» What the task requires: Tally the lines in the listing below that hold the string "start", and reply with that tally alone.

————————

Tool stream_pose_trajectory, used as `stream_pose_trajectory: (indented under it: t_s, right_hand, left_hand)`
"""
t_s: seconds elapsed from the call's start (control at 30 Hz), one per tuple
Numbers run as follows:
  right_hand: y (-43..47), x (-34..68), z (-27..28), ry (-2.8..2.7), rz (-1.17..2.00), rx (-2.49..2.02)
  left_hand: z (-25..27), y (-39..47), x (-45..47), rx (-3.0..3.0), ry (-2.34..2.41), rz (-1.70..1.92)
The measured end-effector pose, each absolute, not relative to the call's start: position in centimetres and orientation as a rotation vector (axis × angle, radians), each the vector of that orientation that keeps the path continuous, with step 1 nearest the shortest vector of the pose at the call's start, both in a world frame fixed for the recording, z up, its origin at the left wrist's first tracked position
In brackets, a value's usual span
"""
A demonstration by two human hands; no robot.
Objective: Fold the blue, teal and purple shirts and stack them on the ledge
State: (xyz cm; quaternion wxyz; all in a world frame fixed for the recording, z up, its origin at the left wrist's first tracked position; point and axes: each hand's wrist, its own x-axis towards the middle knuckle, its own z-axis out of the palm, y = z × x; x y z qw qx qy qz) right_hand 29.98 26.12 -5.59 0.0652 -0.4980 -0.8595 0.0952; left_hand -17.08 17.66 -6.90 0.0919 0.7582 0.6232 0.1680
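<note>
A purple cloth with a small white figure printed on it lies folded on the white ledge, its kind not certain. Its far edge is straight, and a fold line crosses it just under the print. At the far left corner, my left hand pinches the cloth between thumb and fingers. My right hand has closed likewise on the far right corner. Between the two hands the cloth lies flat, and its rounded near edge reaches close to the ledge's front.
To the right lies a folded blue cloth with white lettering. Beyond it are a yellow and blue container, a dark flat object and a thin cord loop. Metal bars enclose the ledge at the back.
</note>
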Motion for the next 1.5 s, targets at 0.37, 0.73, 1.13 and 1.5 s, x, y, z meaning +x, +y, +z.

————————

» Answer below: 2